Alibaba's Qwen team released the Qwen3‑TTS model, which supports ten languages, 3‑second voice cloning, voice design from text, and end‑to‑end synthesis latency as low as 97 ms, making it suitable for real‑time dialogue.

Core Highlights

Multilingual : supports Chinese, English, Japanese, Korean, German, French, Russian, Portuguese, Spanish, Italian.

Fast Voice Cloning : a 3‑second reference audio yields high‑similarity clone (Zero‑shot Voice Cloning).

Voice Design : generate a voice from a textual description.

Ultra‑low latency : synthesis latency as low as 97 ms, ideal for real‑time scenarios.

Instruction Control : natural‑language commands adjust tone, speed, and emotion.

Environment Setup

Deploy on Ubuntu 22.04/24.04 with at least 12 GB GPU memory (24 GB recommended). Required software: Ubuntu 20.04+, Python 3.10+, CUDA 11.8+, PyTorch 2.0+.

Deployment Steps

1. Create a Python virtual environment

# Create a conda environment named qwen-tts with Python 3.10
conda create -n qwen-tts python=3.10 -y

# Activate the environment
conda activate qwen-tts

2. Install Qwen3‑TTS

Install the released package:

pip install qwen-tts

Or install the latest development version from source:

git clone https://github.com/QwenLM/Qwen3-TTS.git
cd Qwen3-TTS
pip install -e .

3. Model download

The qwen-tts library automatically fetches model weights from Hugging Face or ModelScope. Available model variants:

Qwen3‑TTS‑12Hz‑1.7B‑VoiceDesign : optimized for voice design from text.
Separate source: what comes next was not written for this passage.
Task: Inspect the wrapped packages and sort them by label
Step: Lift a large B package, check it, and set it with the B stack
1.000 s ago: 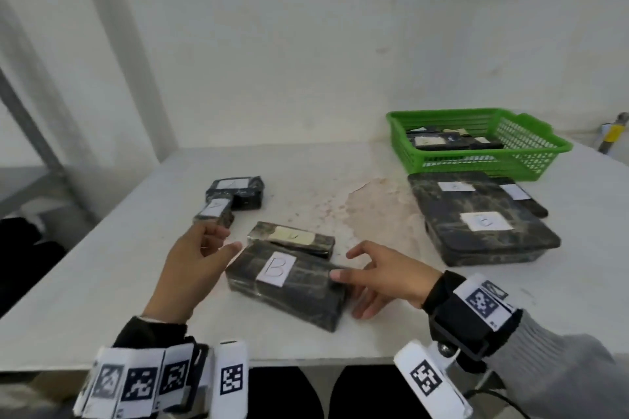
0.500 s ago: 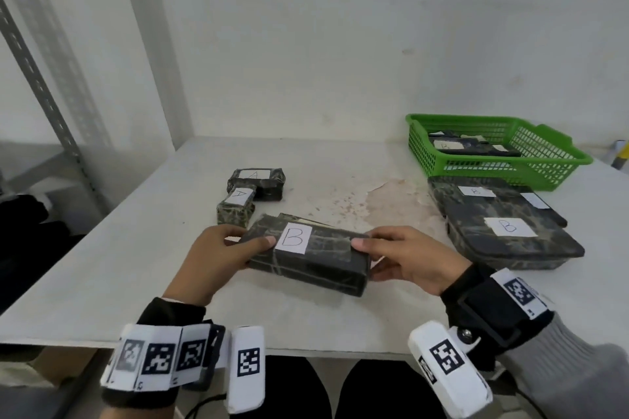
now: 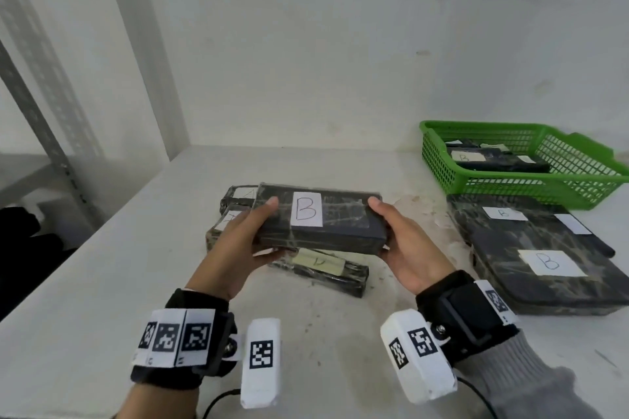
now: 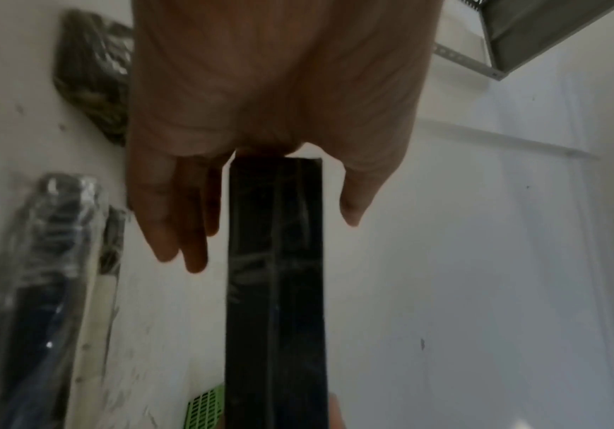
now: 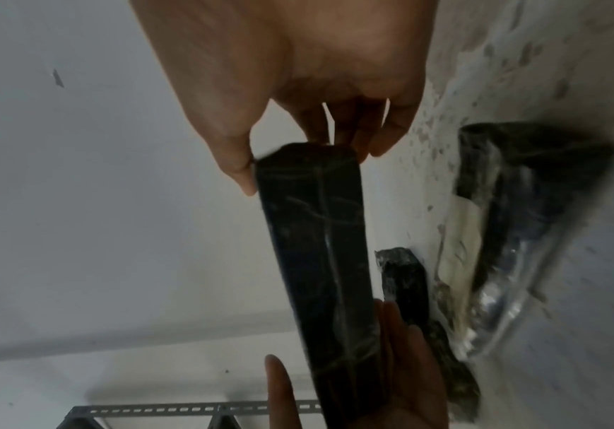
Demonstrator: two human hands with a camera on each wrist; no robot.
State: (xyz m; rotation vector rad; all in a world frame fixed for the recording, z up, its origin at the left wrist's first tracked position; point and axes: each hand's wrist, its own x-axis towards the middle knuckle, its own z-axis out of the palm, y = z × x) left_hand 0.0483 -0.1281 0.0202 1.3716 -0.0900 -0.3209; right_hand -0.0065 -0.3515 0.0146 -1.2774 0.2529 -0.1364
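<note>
I hold a dark wrapped package with a white "B" label [image 3: 340, 218] [image 4: 275, 261] [image 5: 320, 246] above the table, its label turned up toward me. My left hand [image 3: 250, 235] [image 4: 261, 209] grips its left end, thumb on top and fingers beneath. At the opposite end my right hand [image 3: 391, 235] [image 5: 298, 156] grips the same way. Below it lies a slim package with a yellowish label [image 3: 321, 265]. Two "A" packages [image 3: 238, 196] sit behind my left hand, partly hidden.
A green basket [image 3: 578, 180] holding more labelled packages stands at the back right. In front of it lies a large flat "B" package [image 3: 544, 258] with smaller ones on top. A metal shelf upright [image 3: 44, 105] rises at the left, beyond the table edge.
Both hands took hold of the "B" package by its ends and lifted it off the table, uncovering the slim yellow-labelled package beneath.
</note>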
Qwen3‑TTS‑12Hz‑1.7B‑Base : baseline model for voice cloning.

0.6B version : lightweight model for resource‑constrained devices.

Code Demo

Scenario 1: Voice Cloning

Provide a 3‑10 s reference audio (e.g., my_voice.wav) and generate speech that mimics the speaker.

import torch
from qwen_tts.pipeline import QwenTTSPipeline

pipeline = QwenTTSPipeline(
    model_id="Qwen/Qwen3-TTS-12Hz-1.7B-Base",
    device="cuda"
)

ref_audio_path = "my_voice.wav"
ref_text = "这是我的一段录音,用于声音克隆。"
text_to_generate = "大家好,这是我用 Qwen3-TTS 克隆出来的声音,听起来像我吗?"

audio = pipeline.run(
    text=text_to_generate,
    ref_audio_path=ref_audio_path,
    ref_text=ref_text
)

import scipy.io.wavfile
scipy.io.wavfile.write("cloned_output.wav", pipeline.sample_rate, audio)
print("Voice cloning completed, saved as cloned_output.wav")

Scenario 2: Voice Design

Generate a voice from a textual description without a reference audio.
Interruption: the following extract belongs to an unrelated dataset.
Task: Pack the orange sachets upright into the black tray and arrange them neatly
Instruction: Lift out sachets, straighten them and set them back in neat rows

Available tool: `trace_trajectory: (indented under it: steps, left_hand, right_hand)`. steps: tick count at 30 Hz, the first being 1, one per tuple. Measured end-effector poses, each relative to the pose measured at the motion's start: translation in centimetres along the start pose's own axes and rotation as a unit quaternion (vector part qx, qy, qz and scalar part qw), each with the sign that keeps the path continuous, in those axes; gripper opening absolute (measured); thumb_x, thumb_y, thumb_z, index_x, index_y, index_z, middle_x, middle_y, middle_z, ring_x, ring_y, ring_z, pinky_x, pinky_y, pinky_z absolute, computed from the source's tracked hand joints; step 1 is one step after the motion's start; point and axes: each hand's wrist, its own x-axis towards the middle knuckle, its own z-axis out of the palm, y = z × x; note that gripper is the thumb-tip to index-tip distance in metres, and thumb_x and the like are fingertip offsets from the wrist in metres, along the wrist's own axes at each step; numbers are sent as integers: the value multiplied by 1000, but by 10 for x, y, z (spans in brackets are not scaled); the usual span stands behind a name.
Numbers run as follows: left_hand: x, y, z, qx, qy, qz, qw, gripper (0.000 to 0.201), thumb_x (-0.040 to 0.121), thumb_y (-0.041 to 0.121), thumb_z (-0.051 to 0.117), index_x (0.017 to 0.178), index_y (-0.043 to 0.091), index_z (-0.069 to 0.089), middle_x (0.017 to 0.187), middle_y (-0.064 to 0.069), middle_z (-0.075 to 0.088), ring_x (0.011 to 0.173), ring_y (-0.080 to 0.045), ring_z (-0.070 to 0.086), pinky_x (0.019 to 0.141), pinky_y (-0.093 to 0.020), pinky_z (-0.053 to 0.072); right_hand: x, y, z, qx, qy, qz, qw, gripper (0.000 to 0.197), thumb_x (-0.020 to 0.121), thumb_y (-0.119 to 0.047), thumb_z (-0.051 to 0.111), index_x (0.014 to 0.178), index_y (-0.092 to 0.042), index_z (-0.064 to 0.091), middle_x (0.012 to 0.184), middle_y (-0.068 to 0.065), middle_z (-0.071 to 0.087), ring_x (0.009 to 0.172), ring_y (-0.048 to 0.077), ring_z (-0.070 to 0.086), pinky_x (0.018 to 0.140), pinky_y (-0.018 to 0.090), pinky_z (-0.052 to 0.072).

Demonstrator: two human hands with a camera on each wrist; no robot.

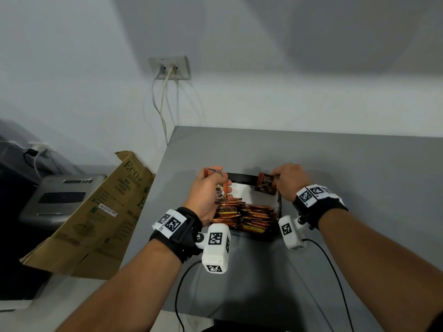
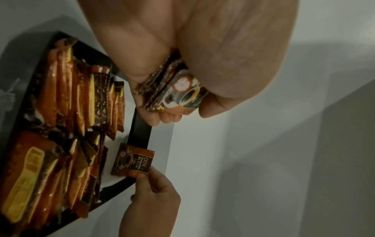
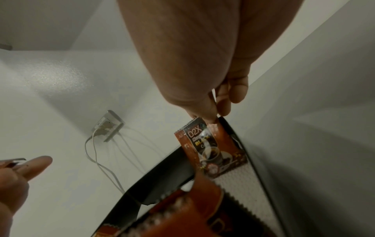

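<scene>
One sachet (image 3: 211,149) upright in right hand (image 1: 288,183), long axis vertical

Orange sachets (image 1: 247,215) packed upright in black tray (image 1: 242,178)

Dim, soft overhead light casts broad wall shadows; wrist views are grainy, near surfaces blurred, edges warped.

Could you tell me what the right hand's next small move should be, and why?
Probably lower the single sachet onto the bare white liner at the black tray's far end. The right hand pinches its top edge, holding it upright there, beyond the packed rows.
</scene>
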Motion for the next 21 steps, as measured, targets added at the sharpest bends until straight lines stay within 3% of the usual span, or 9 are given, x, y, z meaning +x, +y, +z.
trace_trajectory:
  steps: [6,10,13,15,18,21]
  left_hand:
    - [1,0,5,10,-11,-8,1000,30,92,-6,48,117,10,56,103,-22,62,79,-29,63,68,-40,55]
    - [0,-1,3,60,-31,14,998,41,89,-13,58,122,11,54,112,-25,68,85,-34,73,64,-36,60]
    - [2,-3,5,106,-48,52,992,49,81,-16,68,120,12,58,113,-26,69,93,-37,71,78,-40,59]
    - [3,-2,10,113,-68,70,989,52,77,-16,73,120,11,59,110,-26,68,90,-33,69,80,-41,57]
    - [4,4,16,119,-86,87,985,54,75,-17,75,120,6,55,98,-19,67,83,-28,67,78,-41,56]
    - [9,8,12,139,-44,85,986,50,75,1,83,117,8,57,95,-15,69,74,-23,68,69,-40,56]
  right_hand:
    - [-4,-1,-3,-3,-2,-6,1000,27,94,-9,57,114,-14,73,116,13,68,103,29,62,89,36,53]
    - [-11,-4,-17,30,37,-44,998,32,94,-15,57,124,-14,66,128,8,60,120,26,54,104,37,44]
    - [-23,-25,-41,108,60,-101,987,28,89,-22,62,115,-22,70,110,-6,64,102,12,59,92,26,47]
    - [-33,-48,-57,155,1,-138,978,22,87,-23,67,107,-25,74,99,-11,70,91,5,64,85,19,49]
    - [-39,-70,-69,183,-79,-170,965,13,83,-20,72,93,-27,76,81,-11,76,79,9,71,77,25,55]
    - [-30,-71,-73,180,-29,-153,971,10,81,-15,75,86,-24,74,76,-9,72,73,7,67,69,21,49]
from qwen_tts.pipeline import QwenTTSPipeline

pipeline = QwenTTSPipeline(
    model_id="Qwen/Qwen3-TTS-12Hz-1.7B-VoiceDesign",
    device="cuda"
)

voice_description = "一个年轻女性的声音,语气温柔,带有轻微的南方口音,语速适中。"
text = "生活不止眼前的苟且,还有诗和远方的田野。"

audio = pipeline.run(
    text=text,
    voice_description=voice_description
)

import scipy.io.wavfile
scipy.io.wavfile.write("designed_voice.wav", pipeline.sample_rate, audio)
print("Voice design completed, saved as designed_voice.wav")

Web UI Demo

If a graphical interface is preferred, the repository provides a Gradio/Streamlit demo. After installing web dependencies, run:

# Assuming the source has been cloned
cd Qwen3-TTS
pip install -r requirements_web.txt
python web_demo.py

Then open http://127.0.0.1:7860 in a browser to record, type text, and synthesize audio.

Common Issues

Insufficient VRAM : the 1.7 B model in FP16 needs ~6‑8 GB VRAM. Use the 0.6 B version or a quantized model if memory is limited.

Network slowdown : if downloading from Hugging Face is slow, switch to ModelScope mirrors.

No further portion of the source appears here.